What you have to do.
Given the entries that follow, write out exactly the lines starting at the one containing "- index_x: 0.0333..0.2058" and ending at the one containing "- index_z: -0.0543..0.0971", both ends included, and only those.

Exercise material.
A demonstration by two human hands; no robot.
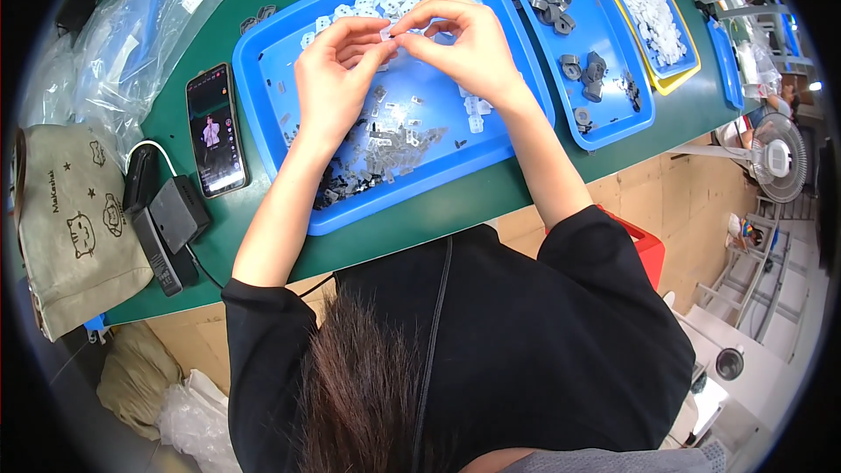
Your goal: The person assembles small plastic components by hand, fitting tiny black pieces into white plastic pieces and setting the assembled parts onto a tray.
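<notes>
On the green bench [412, 232], from the left: cloth bag [83, 228], lit phone [216, 127]. Next, over the far half of a large blue tray [257, 92], left hand [333, 79] and right hand [469, 48], both grips pinched at the fingertips on one small clear piece [385, 33]. Farther right, smaller blue tray [604, 35] with grey parts [547, 2], then white pieces [648, 22].

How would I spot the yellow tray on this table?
On the green table, find the large blue tray beneath the person's left hand and right hand. Move right past the narrower blue tray of grey parts to the yellow tray. It cradles a smaller blue tray heaped with white pieces; its yellow rim sets it apart from its blue neighbours.
</notes>
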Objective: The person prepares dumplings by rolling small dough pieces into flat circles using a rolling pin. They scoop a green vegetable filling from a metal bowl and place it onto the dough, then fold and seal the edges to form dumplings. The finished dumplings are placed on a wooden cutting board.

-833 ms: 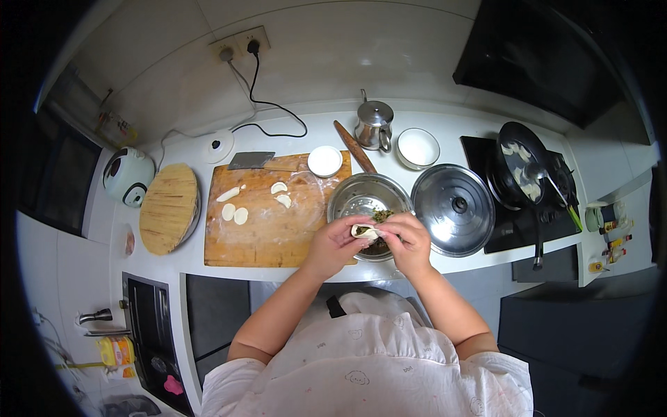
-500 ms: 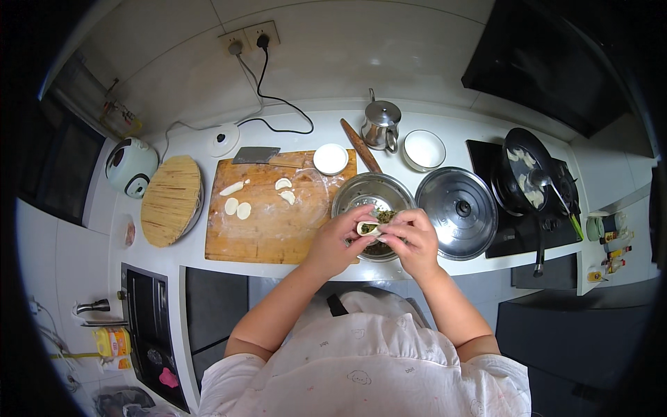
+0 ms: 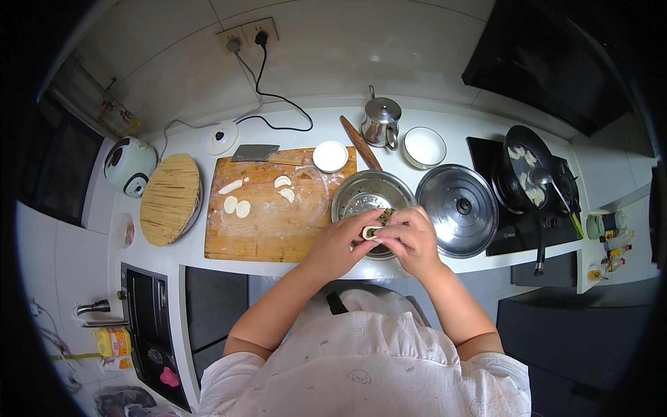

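Note:
Between my fingers is a small dumpling (image 3: 370, 233), its pale dough folded up around dark green filling that still shows at the opening. My left hand (image 3: 340, 240) cups it from the left, fingers closed on it. From the right, my right hand (image 3: 410, 238) pinches the edge of the dough. Both hands hover over the near side of a steel bowl (image 3: 353, 186), which holds chopped green filling (image 3: 386, 217) partly hidden by my fingers. On the wooden board (image 3: 278, 233) to the left lie two round wrappers (image 3: 242, 208), two folded dumplings (image 3: 283, 181) and a dough strip (image 3: 231, 186).
Beside the bowl rests a pan lid (image 3: 445, 215). A rolling pin (image 3: 359, 142), steel pot (image 3: 381, 125), white bowl (image 3: 424, 147) and flour dish (image 3: 330, 157) stand behind. A cleaver (image 3: 254, 152) lies on the board. At right, a frying pan (image 3: 517, 142) with dumplings sits on the cooktop.
The opening of the dough in my hands looks narrower. My fingers have shifted slightly along its edge, with both hands staying over the bowl.

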`<state>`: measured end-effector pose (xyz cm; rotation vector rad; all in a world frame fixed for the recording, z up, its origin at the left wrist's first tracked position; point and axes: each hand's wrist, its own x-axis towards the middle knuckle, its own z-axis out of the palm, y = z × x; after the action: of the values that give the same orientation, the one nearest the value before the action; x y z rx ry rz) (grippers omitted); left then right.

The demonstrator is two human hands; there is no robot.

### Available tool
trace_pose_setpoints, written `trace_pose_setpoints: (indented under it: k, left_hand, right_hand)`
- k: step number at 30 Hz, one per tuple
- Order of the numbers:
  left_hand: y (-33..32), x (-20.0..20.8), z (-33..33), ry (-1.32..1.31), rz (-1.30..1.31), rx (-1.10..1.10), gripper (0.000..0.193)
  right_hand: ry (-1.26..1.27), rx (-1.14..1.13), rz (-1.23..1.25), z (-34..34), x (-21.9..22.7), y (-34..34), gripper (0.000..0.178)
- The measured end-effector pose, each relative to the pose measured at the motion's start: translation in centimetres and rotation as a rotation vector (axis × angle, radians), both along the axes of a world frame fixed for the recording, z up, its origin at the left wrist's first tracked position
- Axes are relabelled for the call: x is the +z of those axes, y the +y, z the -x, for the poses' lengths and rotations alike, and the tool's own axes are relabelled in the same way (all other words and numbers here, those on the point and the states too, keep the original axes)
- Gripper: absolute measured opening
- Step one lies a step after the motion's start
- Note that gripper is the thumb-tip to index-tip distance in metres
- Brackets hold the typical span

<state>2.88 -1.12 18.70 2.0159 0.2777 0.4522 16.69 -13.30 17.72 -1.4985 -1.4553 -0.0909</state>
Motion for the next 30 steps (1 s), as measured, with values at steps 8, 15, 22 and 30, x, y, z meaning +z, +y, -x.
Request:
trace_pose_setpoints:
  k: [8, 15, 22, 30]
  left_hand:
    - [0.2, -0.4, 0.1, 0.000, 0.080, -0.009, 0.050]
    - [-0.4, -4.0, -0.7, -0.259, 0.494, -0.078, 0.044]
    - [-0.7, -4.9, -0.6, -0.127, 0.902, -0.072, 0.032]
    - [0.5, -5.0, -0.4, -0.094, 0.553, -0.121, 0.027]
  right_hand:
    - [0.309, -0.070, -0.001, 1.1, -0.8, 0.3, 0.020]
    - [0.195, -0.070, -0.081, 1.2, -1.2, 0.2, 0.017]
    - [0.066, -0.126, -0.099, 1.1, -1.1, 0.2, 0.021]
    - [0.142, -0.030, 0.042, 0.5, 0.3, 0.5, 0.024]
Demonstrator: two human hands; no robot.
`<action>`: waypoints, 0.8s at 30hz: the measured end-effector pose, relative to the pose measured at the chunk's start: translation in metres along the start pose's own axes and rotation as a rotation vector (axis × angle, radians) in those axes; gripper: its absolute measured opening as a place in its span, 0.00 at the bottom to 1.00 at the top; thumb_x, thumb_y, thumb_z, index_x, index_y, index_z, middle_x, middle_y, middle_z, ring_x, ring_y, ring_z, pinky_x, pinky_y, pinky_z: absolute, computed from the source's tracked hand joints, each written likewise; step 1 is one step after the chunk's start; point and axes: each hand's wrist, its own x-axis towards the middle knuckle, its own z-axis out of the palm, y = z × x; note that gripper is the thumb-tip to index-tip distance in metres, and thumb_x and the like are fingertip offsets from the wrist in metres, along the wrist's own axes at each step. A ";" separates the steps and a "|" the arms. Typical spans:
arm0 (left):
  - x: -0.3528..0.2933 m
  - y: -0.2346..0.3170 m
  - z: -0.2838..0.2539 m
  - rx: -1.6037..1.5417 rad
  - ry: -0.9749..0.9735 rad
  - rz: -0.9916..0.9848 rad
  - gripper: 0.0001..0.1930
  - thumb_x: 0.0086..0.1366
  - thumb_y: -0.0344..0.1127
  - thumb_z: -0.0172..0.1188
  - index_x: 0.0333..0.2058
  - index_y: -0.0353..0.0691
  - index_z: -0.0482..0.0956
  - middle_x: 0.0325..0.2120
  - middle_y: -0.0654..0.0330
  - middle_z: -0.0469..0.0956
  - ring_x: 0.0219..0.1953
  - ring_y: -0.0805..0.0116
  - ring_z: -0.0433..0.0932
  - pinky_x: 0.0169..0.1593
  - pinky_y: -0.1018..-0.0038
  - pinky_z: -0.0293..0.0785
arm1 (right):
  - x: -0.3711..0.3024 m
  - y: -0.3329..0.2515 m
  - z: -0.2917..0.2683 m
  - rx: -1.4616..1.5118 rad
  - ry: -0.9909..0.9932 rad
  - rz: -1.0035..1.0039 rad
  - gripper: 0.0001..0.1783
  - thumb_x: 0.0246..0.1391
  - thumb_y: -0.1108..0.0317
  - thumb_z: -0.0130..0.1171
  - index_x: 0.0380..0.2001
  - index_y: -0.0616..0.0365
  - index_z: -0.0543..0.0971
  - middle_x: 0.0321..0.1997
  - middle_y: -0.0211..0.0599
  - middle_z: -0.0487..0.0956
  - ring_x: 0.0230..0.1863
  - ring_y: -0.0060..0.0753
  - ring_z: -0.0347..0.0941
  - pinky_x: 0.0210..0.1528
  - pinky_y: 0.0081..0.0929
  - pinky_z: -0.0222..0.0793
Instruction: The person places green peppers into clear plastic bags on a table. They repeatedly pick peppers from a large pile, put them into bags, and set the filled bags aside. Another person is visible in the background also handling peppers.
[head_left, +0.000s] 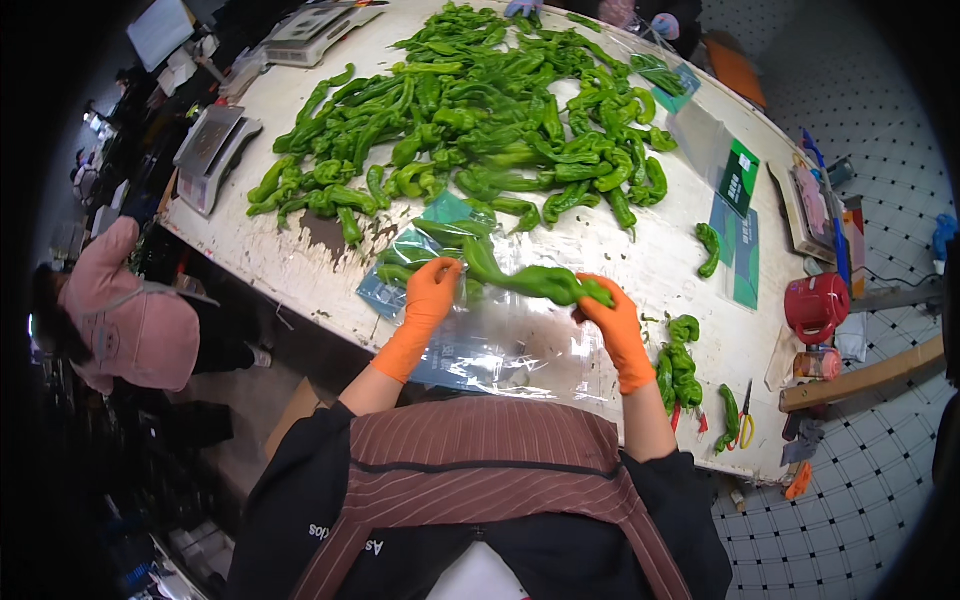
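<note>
Head view: right hand point(610, 318) (orange glove) has thumb and fingertips closed on the right end of a long green pepper point(545, 283). Left hand point(430, 295), same glove, looks pinched on the film of a clear plastic bag point(520, 345). Pepper spans between the hands, above the bag; can't tell if its left end is already inside. More long green peppers point(440, 230) sit at the bag's upper left, under film as far as I can see.

Reads as bagging. To do it well: left keeps the mouth spread and film taut, right feeds the pepper lengthwise, in line with those already there. Keep the stem off the film (tear risk), don't force the bend, let go only once the tip clears the edge.

Further out: pepper heap point(480, 120) ahead on the white table point(665, 260), easy reach. Yellow-handled scissors point(747, 430) at far right; keep film clear of the blades.
</note>
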 end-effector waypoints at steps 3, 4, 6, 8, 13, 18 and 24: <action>-0.016 0.030 -0.003 -0.176 0.011 -0.089 0.08 0.60 0.33 0.63 0.36 0.35 0.81 0.16 0.71 0.69 0.21 0.83 0.63 0.25 0.81 0.61 | -0.027 0.012 -0.016 0.035 -0.043 0.086 0.23 0.51 0.72 0.65 0.51 0.62 0.76 0.31 0.36 0.79 0.29 0.25 0.75 0.34 0.22 0.72; -0.020 0.041 -0.003 -0.146 0.021 -0.046 0.07 0.60 0.32 0.63 0.35 0.35 0.81 0.16 0.70 0.68 0.21 0.83 0.62 0.25 0.81 0.60 | -0.036 0.014 -0.017 -0.009 -0.021 0.095 0.23 0.50 0.72 0.65 0.51 0.62 0.76 0.31 0.35 0.79 0.29 0.24 0.75 0.33 0.21 0.72; -0.026 0.052 0.000 -0.087 0.041 0.030 0.07 0.60 0.32 0.62 0.35 0.36 0.82 0.15 0.70 0.68 0.20 0.83 0.62 0.24 0.81 0.60 | -0.040 0.020 -0.014 -0.081 0.010 0.106 0.23 0.50 0.72 0.66 0.51 0.61 0.76 0.30 0.35 0.79 0.29 0.23 0.75 0.33 0.20 0.72; -0.030 0.055 0.003 -0.061 0.046 0.070 0.06 0.60 0.32 0.63 0.34 0.37 0.82 0.13 0.69 0.65 0.18 0.82 0.59 0.23 0.80 0.59 | -0.040 0.032 0.000 -0.138 0.045 0.109 0.23 0.50 0.71 0.66 0.51 0.59 0.76 0.30 0.34 0.79 0.29 0.22 0.75 0.33 0.19 0.71; -0.042 0.075 -0.001 0.046 0.027 0.155 0.06 0.60 0.33 0.63 0.34 0.40 0.82 0.11 0.68 0.63 0.15 0.81 0.59 0.21 0.79 0.59 | -0.032 0.044 0.049 -0.233 -0.004 -0.040 0.28 0.46 0.73 0.69 0.53 0.55 0.76 0.36 0.29 0.78 0.35 0.19 0.73 0.38 0.18 0.71; -0.045 0.084 -0.006 0.033 0.012 0.186 0.07 0.61 0.32 0.64 0.37 0.37 0.83 0.14 0.73 0.65 0.18 0.85 0.58 0.22 0.82 0.56 | -0.017 0.050 0.086 -0.165 -0.062 -0.092 0.31 0.44 0.73 0.70 0.55 0.52 0.75 0.37 0.28 0.78 0.36 0.17 0.72 0.39 0.17 0.71; -0.051 0.101 -0.003 -0.121 -0.024 0.083 0.07 0.61 0.32 0.64 0.36 0.37 0.83 0.15 0.72 0.71 0.19 0.85 0.62 0.22 0.83 0.59 | 0.008 0.085 0.117 -0.027 -0.271 0.173 0.24 0.53 0.71 0.61 0.54 0.59 0.73 0.46 0.38 0.77 0.42 0.22 0.74 0.43 0.23 0.71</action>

Exercise response.
  - index_x: 0.0333..0.2058
  - index_y: -0.0353..0.0691
  - index_z: -0.0482..0.0956
  - middle_x: 0.0325..0.2120
  - middle_y: -0.0654..0.0330
  - middle_z: -0.0469..0.0956
  - ring_x: 0.0219..0.1953
  - ring_y: -0.0805..0.0116
  - ring_z: -0.0433..0.0932
  - pinky_x: 0.0169..0.1593
  - pinky_y: -0.1018..-0.0038
  - pinky_z: -0.0293..0.0785
arm1 (right):
  - x: -0.3711..0.3024 m
  - y: -0.3329..0.2515 m
  - z: -0.2917..0.2683 m
  - rx: -1.4616..1.5118 rad
  - ry: -0.9909..0.9932 rad
  - rz: -1.0035..1.0039 rad
  - gripper: 0.0001..0.1783
  - thumb_x: 0.0246..0.1391
  - thumb_y: -0.1108..0.0317
  - thumb_z: -0.0130..0.1171
  - index_x: 0.0380..0.2001
  - index_y: -0.0616..0.0365
  - index_z: -0.0543..0.0971

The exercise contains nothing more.